**What you have to do:** Within the records below, find the line with "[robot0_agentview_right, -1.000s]" and the line with "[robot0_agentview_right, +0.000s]", then reproduce exactly those two lines and all lines between them, without any picture.

====================

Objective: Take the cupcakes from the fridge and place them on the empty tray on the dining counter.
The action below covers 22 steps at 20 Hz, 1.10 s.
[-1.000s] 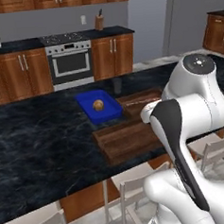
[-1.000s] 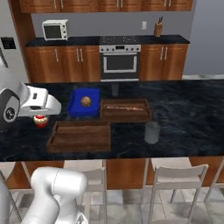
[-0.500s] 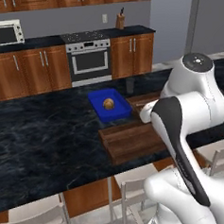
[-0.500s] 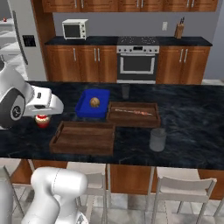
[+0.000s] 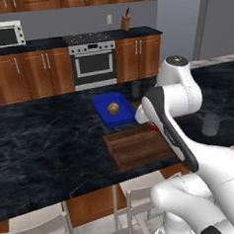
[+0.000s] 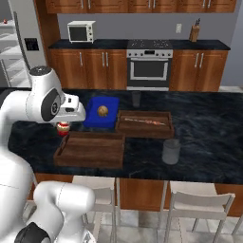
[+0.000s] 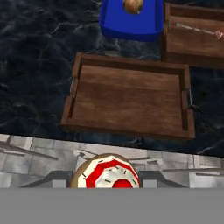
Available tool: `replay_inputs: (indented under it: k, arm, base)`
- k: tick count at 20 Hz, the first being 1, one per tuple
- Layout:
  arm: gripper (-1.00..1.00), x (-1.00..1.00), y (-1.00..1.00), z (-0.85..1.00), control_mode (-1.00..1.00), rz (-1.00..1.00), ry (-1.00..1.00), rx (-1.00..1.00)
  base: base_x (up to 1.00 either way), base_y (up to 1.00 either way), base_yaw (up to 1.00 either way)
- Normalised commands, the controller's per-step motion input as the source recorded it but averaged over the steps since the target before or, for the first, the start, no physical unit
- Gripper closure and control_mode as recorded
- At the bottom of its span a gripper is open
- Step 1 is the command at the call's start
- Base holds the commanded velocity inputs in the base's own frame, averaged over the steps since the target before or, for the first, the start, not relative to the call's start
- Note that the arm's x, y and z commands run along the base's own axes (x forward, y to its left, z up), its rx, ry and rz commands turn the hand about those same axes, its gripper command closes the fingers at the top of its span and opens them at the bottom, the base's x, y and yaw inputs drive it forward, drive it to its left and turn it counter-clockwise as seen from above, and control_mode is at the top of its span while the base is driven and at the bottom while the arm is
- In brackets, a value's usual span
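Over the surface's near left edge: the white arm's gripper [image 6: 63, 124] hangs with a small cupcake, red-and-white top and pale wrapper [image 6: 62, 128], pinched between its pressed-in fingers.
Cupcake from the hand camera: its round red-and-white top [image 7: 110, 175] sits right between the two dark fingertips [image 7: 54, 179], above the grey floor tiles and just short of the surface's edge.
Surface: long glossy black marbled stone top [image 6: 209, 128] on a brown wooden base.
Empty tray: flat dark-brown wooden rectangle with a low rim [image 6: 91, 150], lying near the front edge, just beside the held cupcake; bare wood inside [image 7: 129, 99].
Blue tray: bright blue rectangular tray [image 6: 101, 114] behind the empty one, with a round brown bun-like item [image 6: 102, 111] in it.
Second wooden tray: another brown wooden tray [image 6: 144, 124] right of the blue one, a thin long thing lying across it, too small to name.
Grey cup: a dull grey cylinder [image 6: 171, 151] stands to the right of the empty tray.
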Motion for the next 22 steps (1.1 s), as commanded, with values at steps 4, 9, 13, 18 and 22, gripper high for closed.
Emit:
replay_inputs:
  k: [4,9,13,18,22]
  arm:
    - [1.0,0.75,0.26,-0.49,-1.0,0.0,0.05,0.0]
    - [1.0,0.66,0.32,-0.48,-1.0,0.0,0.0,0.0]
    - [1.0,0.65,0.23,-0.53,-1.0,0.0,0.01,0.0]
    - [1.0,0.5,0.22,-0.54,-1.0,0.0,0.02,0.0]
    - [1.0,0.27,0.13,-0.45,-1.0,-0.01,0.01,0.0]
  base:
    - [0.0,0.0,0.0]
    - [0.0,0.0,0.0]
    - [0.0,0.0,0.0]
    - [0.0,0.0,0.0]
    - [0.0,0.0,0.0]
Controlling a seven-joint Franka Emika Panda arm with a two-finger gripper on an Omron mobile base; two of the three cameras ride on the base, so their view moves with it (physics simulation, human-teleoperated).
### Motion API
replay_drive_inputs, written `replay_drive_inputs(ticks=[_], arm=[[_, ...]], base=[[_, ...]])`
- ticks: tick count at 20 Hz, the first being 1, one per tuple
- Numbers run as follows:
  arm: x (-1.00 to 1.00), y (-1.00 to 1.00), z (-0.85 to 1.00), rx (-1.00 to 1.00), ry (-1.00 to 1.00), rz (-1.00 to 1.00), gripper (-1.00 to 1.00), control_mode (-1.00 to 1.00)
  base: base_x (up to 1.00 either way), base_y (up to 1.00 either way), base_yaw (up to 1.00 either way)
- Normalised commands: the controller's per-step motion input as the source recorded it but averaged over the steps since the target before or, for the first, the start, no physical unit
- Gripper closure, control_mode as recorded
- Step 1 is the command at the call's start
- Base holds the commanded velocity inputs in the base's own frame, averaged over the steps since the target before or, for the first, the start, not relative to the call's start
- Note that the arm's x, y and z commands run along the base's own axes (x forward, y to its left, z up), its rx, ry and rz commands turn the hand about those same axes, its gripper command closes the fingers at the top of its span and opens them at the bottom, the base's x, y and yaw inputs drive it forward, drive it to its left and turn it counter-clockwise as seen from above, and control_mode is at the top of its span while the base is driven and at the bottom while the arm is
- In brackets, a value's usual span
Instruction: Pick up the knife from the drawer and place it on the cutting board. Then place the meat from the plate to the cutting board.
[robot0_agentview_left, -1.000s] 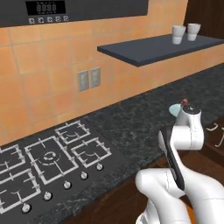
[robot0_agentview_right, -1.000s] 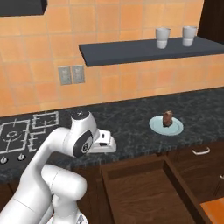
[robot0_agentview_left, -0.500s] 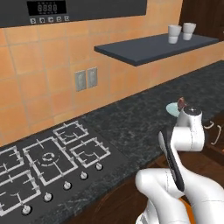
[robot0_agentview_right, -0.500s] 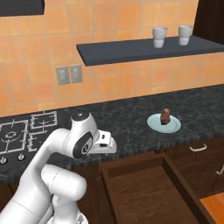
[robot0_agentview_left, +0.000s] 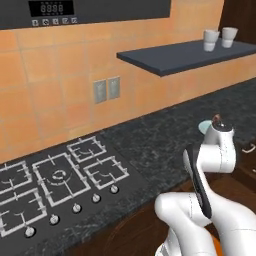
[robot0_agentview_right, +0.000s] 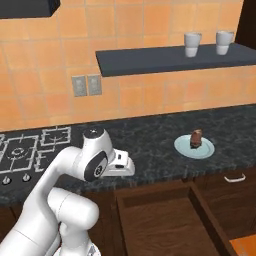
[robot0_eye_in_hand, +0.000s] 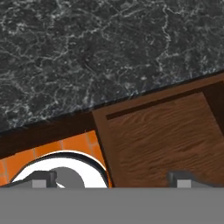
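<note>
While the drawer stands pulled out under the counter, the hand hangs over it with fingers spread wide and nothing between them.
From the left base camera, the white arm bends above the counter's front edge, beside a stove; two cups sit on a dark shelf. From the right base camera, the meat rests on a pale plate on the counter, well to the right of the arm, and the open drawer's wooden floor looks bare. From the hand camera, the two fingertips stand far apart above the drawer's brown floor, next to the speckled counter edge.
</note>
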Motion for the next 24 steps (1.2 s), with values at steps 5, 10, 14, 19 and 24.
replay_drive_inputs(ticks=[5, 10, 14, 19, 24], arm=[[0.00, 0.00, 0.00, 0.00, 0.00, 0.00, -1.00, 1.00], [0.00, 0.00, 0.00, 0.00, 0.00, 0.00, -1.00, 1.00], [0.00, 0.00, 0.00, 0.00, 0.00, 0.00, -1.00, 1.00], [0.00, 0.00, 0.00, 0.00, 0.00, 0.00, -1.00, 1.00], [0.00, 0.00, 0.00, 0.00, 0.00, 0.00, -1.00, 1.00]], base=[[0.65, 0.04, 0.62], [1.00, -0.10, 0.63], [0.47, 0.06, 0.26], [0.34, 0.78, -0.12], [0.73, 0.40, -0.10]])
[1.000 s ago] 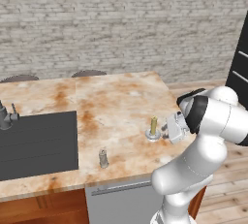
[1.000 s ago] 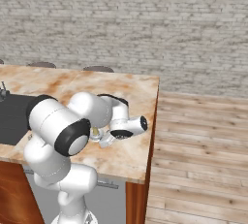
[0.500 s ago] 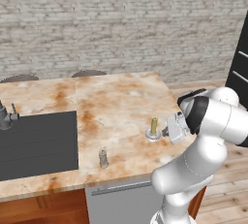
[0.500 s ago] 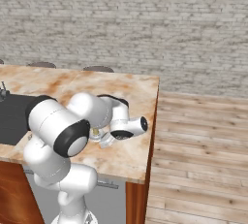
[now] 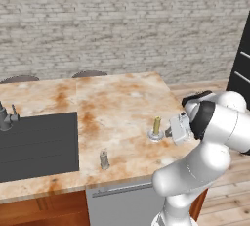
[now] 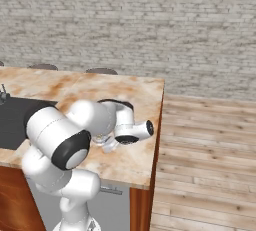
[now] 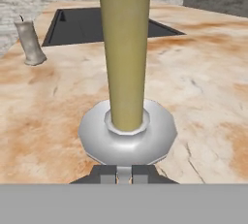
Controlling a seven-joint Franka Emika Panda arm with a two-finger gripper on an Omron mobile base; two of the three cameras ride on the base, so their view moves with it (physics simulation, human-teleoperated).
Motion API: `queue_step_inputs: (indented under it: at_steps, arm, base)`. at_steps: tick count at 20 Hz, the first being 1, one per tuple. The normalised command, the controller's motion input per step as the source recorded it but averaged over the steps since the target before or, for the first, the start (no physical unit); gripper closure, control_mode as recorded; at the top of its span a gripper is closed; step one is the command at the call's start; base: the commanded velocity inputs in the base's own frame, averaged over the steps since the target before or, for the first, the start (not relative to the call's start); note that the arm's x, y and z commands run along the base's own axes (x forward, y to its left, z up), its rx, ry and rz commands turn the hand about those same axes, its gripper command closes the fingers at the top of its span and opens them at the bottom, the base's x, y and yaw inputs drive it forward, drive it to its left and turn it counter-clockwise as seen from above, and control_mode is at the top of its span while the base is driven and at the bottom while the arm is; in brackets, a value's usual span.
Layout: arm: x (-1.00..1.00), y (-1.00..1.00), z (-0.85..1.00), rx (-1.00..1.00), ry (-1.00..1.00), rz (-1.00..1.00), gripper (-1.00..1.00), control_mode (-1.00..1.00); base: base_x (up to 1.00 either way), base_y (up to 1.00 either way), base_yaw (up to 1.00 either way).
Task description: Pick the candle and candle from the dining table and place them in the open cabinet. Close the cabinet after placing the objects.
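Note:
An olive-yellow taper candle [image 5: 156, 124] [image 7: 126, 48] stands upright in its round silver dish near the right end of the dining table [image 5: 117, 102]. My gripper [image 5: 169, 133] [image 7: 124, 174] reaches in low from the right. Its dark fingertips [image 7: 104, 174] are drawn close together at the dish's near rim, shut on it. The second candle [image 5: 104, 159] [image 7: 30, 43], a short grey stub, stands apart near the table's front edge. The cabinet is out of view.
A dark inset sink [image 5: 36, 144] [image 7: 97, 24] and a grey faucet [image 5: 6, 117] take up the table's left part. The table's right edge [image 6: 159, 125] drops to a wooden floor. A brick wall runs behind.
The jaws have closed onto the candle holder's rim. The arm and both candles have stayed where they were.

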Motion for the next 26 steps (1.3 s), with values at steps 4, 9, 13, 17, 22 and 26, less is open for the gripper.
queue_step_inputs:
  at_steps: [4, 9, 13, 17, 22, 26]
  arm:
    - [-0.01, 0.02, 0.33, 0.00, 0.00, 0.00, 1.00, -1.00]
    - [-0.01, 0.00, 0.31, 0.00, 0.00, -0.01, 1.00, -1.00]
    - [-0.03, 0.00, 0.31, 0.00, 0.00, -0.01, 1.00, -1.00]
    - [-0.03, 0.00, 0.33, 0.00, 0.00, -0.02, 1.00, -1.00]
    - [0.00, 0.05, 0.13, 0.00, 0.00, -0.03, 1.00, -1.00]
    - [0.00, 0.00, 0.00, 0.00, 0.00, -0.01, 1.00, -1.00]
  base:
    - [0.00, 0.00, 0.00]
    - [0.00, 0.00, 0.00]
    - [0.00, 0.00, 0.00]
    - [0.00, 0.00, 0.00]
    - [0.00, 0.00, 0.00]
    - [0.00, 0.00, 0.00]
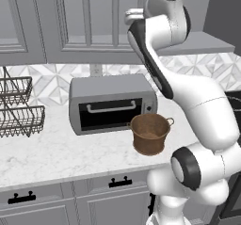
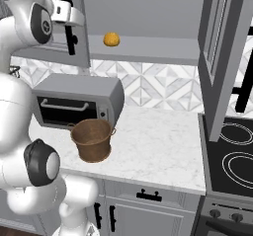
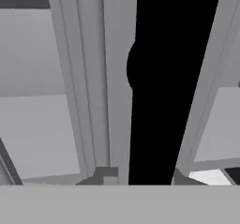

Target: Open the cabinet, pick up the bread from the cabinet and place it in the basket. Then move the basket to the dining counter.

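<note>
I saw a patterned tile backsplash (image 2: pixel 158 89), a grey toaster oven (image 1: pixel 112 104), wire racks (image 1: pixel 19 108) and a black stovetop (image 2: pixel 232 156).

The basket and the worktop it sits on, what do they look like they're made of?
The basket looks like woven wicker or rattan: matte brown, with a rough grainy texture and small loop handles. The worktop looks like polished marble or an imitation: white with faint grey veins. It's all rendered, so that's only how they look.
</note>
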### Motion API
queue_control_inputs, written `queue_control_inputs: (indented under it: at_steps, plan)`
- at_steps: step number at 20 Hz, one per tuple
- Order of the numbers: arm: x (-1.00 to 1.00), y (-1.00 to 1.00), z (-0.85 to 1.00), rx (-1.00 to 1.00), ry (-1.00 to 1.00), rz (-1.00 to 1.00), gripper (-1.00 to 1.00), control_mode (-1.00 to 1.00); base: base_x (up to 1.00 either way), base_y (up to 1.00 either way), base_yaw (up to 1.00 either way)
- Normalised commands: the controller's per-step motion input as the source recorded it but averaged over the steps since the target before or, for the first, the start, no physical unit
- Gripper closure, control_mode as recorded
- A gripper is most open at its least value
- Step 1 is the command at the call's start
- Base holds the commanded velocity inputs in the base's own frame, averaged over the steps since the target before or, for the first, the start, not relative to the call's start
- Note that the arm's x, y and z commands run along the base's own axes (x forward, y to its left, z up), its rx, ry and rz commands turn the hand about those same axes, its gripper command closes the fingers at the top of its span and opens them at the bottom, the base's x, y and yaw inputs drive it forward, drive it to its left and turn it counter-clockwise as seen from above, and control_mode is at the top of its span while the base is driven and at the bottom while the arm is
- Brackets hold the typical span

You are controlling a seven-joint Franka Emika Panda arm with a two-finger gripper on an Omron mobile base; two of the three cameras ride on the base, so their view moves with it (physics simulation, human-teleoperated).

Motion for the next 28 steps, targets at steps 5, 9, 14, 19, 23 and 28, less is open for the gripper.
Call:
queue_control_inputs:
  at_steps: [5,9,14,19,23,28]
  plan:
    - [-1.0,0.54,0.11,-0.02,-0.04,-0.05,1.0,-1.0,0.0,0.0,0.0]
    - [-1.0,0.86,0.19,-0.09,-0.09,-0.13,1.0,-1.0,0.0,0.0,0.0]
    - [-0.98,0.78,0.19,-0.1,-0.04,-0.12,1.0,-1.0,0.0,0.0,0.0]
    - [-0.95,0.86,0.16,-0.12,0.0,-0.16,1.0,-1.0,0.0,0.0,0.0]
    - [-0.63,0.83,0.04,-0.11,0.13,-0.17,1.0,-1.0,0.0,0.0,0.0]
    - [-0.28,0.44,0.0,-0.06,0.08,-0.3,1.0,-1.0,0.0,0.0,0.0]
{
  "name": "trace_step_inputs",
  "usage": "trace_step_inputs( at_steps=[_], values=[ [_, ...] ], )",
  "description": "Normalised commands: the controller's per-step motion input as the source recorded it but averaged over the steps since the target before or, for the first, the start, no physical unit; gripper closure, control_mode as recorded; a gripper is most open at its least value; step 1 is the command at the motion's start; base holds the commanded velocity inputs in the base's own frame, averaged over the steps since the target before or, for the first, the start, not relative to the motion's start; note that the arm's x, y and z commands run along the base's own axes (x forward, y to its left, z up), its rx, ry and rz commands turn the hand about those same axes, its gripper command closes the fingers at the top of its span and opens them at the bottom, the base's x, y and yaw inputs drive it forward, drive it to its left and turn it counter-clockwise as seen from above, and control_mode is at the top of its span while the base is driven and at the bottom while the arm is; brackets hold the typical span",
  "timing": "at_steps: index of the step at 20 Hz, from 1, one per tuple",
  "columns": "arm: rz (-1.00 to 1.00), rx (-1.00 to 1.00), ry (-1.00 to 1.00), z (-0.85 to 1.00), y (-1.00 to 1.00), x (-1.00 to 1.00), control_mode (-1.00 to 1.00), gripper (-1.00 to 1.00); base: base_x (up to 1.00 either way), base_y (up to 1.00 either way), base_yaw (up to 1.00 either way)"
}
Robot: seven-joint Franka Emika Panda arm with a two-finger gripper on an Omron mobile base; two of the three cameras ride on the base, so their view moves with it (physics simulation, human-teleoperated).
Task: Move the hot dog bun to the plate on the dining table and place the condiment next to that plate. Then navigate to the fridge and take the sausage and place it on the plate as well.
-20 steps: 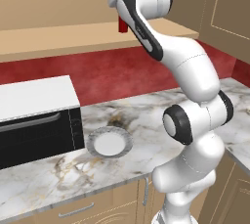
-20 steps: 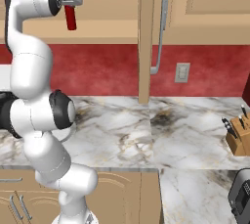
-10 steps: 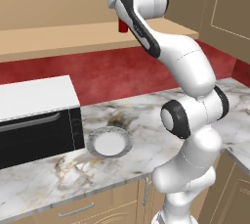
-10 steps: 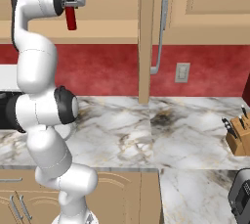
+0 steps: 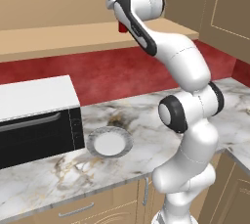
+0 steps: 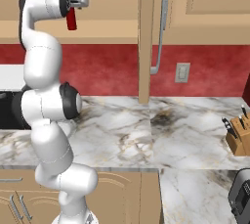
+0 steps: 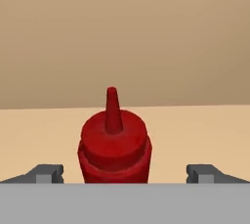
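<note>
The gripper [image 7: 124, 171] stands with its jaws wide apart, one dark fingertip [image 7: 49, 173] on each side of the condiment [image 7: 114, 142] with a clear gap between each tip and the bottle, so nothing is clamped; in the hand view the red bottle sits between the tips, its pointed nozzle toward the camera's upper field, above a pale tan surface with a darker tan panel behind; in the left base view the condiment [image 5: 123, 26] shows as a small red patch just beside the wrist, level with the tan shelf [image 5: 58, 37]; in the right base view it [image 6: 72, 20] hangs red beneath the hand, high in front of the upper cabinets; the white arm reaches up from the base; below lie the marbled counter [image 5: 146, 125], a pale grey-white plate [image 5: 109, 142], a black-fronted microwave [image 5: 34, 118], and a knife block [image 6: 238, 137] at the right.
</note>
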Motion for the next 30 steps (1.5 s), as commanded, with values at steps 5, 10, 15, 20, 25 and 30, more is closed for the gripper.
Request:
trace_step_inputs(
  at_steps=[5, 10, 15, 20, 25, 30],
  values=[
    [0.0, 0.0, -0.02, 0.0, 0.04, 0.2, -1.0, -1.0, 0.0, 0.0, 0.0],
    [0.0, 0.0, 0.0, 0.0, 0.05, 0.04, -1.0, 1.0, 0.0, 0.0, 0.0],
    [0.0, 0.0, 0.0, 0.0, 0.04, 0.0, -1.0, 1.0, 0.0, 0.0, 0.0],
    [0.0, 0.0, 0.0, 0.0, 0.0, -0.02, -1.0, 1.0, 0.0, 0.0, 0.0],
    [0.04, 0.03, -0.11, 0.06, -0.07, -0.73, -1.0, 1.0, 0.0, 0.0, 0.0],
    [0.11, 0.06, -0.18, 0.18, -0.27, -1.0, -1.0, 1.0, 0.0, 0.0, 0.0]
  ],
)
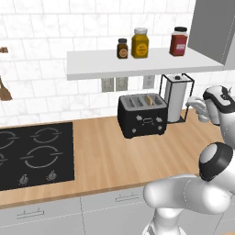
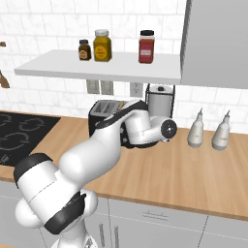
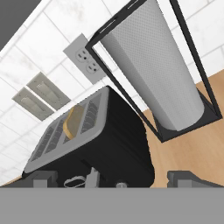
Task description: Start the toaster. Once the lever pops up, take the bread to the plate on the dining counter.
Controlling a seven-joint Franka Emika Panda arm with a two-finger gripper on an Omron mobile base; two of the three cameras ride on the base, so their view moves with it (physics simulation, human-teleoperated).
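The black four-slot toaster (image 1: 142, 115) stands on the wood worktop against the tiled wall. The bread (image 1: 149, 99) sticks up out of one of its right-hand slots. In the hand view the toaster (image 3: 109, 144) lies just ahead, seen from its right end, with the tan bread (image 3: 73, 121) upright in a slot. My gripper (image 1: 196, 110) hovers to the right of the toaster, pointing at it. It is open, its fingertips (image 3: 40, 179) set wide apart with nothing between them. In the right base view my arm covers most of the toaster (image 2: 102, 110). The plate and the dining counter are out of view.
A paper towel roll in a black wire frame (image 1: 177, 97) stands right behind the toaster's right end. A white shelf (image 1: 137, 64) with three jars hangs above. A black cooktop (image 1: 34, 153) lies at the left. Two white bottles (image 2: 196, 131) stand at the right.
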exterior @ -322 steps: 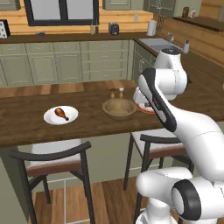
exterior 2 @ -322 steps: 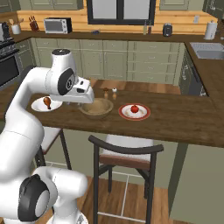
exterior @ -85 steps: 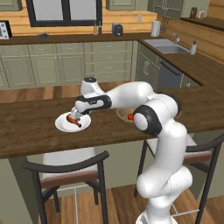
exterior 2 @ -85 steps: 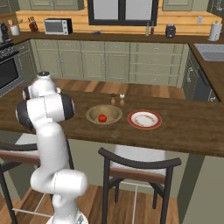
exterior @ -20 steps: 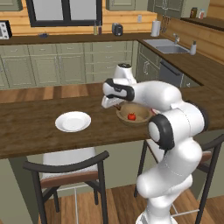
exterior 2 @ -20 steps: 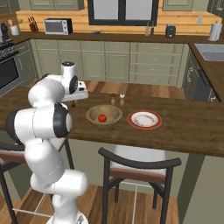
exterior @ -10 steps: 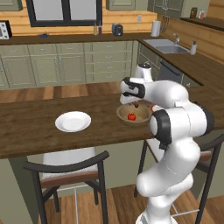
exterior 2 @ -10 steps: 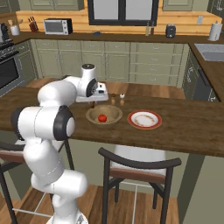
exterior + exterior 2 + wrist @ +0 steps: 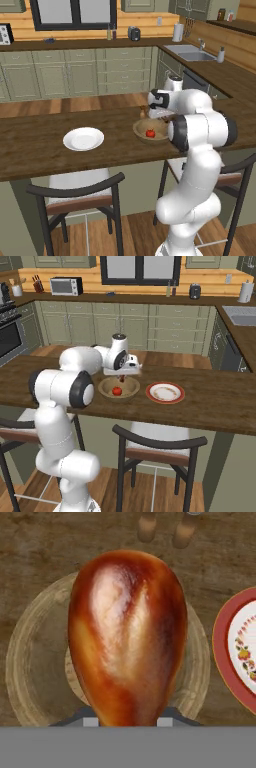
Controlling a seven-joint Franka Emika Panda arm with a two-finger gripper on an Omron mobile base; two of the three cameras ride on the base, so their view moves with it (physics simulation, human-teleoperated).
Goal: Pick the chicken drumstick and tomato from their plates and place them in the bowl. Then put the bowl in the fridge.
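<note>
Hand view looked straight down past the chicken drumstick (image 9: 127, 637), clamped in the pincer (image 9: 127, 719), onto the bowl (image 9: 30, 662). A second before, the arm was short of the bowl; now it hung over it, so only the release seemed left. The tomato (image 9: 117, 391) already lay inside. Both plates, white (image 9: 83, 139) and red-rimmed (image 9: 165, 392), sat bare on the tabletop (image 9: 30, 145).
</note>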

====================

**Exercise answer:**
[robot0_agentview_right, -1.000s] 
[robot0_agentview_left, -0.500s] 
[robot0_agentview_right, -0.500s] 
[robot0_agentview_left, +0.000s] 
[robot0_agentview_right, +0.000s] 

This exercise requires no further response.